2003 was the year that we lost many greats and celebrities in the world of wrestling. Natural causes and not so natural causes took dearly beloved superstars of the squared circle. On a personal note the most notable being Stu Hart, a man who will be remembered as one of wrestling’s pioneers. Stu was far from perfect, but I don’t know of anyone who worked harder for what he achieved in wrestling, and the legacy his family continue to leave in the sport make his passing all the more pertinent.
2003 was the year that we seemed to lose classic wrestling in favour of McMahon vs. the chosen superstar of the month. I find it hard to think of WWE as a stable of wrestlers, but now find it easier thinking of a locker room full of potential McMahon opponents. Not the most critically superior of years over at WWE land then. The sad thing is that rather than use the brand extension to test new ground, WWE chose to make both brands as similar as possible with the McMahon family ruling the roost on both programmes. Can 2004 continue is this manner? Locker room morale suggests otherwise.
2003 was the year that British Wrestling, faced with a shrinking fan base due to the lack of interest being brought in by WWE, looked in the mirror and began to make changes for the better. Sadly, not major changes. The same promises of new larger promotions graced the cheap-to-advertise-on internet, but no further impact was made by these groups, and no shows were presented. The already established smaller to mid size groups all showed promise however. This has not occurred a moment to soon either since “The Wrestling Channel”, something we will talk more about in 2004, threatens to cause the WWE further damage in the UK, but pull our home grown industry up by the braces and give exposure to those who have worked the British Isle’s in the hopes of such opportunity. Then again it might not. I hope it does.
2003, for me, was a return to routes, competing for RBW and banging heads with many legends who have taught me a great deal. Those who think veteran wrestlers are a drain on our business should think again, we need them, they provide a much needed learning curve for us younger guys. They also teach us the tradition and mental behaviour needed to work the sport of wrestling and survive. That’s not to mention the fact that many legends such as Johnny Kidd, and Blondie Barratt still have a lot to give and still raise heat. Don’t let some know-it-all in jeans tell you that being over 40 makes you due for retirement. There are 50 year olds in the UK proving that us younger guys still have much to learn, and that’s the way it should be, in a great country where tradition rules.

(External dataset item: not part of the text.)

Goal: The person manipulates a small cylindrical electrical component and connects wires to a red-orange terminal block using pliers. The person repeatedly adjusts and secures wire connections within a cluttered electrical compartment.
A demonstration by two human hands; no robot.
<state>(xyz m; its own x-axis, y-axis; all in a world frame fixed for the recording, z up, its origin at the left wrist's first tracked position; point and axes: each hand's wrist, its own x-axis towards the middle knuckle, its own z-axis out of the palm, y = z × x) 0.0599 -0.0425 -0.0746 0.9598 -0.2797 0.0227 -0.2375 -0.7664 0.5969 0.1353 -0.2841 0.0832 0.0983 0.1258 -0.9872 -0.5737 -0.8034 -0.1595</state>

So what will 2004 bring wrestling, British wrestling, and us wrestlers and fans? I think although predictions may be a little early, there will be much to look out for such as “The Wrestling Channel” and a number of upcoming promotions set to launch in 2004 – all promising a raising of standards here in the UK. I’m not one for making crystal ball like suggestions but I do know that this time next year, evaluating 2004 will be an awesome prospect. Did the next big thing promotion succeed? Did The Wrestling Channel last the distance? This coming year promises some interesting times!
I wish you all a magnificent 2004!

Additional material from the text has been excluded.